§ TASK DETAILS: Of the lines in the data below, write out exactly those from the one holding "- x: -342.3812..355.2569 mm" through the one holding "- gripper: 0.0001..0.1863", both included.
━━━
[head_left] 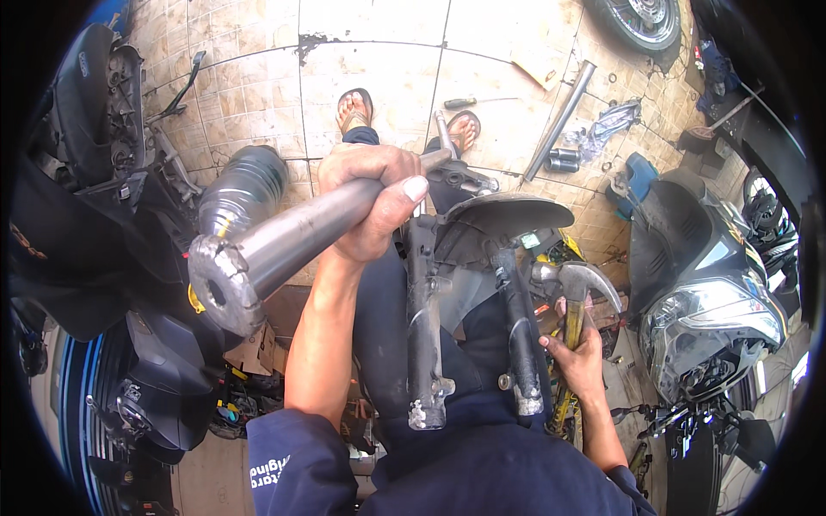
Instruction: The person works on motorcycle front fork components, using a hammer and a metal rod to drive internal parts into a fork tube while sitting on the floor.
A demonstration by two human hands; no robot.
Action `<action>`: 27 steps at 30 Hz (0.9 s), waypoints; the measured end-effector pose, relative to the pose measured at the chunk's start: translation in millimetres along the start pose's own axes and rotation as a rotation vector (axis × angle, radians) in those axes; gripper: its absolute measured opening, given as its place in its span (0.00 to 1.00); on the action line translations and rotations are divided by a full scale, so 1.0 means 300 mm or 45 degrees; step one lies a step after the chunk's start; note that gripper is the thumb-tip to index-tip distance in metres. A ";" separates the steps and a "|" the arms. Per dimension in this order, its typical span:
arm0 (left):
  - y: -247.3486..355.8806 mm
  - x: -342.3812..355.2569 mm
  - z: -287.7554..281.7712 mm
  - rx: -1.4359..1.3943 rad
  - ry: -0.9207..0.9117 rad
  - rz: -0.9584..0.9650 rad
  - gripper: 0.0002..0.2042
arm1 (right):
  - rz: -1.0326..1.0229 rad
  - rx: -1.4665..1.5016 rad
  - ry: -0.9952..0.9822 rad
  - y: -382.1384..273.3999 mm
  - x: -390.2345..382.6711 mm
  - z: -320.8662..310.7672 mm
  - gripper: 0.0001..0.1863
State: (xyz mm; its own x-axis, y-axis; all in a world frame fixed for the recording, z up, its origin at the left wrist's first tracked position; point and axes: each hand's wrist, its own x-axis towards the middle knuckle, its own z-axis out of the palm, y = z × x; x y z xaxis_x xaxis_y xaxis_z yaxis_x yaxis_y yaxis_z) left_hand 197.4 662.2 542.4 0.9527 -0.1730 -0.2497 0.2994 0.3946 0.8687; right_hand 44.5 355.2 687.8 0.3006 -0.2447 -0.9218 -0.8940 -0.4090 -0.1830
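Observation:
My left hand [372, 199] is wrapped round a thick steel bar [301, 236]. The bar slants up toward the left, and its battered near end has a hole in the middle. Its far end reaches toward the top of a motorcycle front fork [424, 314]; whether they touch I cannot tell. Held between my legs, the fork has two dark lower tubes with scraped ends and a black mudguard [508, 215] across it. My right hand [578, 357] grips a claw hammer [587, 285] by its yellow handle, head up, right of the fork.
A clear plastic bottle [243, 191] stands left of my legs. On the tiled floor lie a screwdriver [460, 102], a metal tube [561, 119], a plastic bag [613, 125] and a wheel [641, 21]. Motorcycle bodywork [714, 318] flanks me on the right, dark scooter panels [103, 249] on the left.

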 end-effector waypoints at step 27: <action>-0.023 -0.007 -0.172 -0.031 0.122 -0.034 0.14 | -0.097 -0.246 -0.494 0.131 0.031 0.015 0.37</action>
State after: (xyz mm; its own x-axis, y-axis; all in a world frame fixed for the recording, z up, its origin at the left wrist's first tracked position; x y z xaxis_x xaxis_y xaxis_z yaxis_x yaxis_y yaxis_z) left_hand 195.9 706.3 514.9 0.9446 -0.0975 -0.3133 0.3248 0.4127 0.8510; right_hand 10.8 340.9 670.5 0.1832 0.1253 -0.9751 -0.7844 -0.5793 -0.2218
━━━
§ EXPECTED ANSWER:
  - x: -342.3812..355.2569 mm
  - z: -287.7554..281.7712 mm
  - rx: -1.4359..1.3943 rad
  - ry: -0.9207..0.9117 rad
  - rz: -0.9584..0.9650 rad
  - gripper: 0.0002..0.2042
arm1 (right):
  - rz: -1.0326..1.0229 rad
  - rx: -1.4665..1.5016 rad
  - ry: -0.9952..0.9822 rad
  - y: -382.1384..273.3999 mm
  - x: -390.2345..382.6711 mm
  - z: -320.8662..310.7672 mm
  - gripper: 0.0001..0.1863

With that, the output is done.